With much of the Australian media taking its lead from American issues, the climate change debate in the Australian press is blurred at best. Elsewhere, the situation is more positive. In world leading economies such as China and Germany, huge investments are being made to transform these economies to best position them for a low carbon future. The benefits of improved energy security, stronger trade balances, growth in employment, technology and industry leadership, not to ignore the associated environmental gains, are increasingly evident. In our view it is timely to review recent advances in the Chinese green economy. Many are world leading and their implications for the global economy in the next few decades should not be underestimated.

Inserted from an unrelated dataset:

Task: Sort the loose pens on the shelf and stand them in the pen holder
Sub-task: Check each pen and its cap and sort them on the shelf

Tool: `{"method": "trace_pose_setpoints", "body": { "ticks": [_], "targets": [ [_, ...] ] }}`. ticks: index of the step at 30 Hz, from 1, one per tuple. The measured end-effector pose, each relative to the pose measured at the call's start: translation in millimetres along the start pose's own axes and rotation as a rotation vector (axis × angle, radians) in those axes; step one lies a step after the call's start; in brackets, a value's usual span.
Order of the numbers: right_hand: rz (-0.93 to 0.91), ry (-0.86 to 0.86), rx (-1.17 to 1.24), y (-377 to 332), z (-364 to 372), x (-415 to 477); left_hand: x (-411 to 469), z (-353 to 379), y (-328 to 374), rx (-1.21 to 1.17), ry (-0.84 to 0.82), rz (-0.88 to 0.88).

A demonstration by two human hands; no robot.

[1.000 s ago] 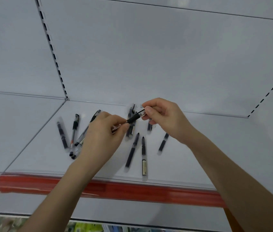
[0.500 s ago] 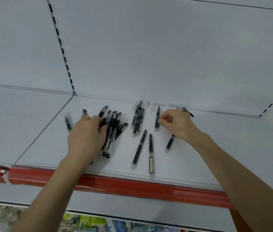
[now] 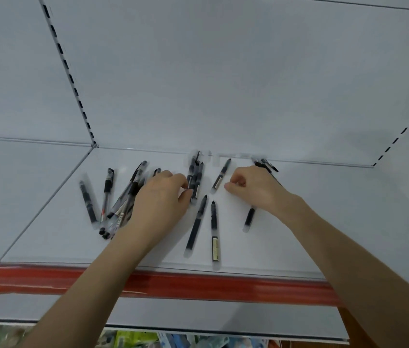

For all its faults, the Chinese political system has allowed the Hu-Wen administration to focus on the long term positioning of the country. The gigantic surge in Chinese energy consumption means dealing with the associated escalation of national energy security risks is exceptionally high on the list of government priorities. Cementing China’s technology and industry leadership in high value added industries of a low carbon economy therefore dominates the 12th Five Year Plan. Dealing with the environmental pressures and resulting health issues gives an added imperative to the Hu-Wen administration to deal with emissions pollution.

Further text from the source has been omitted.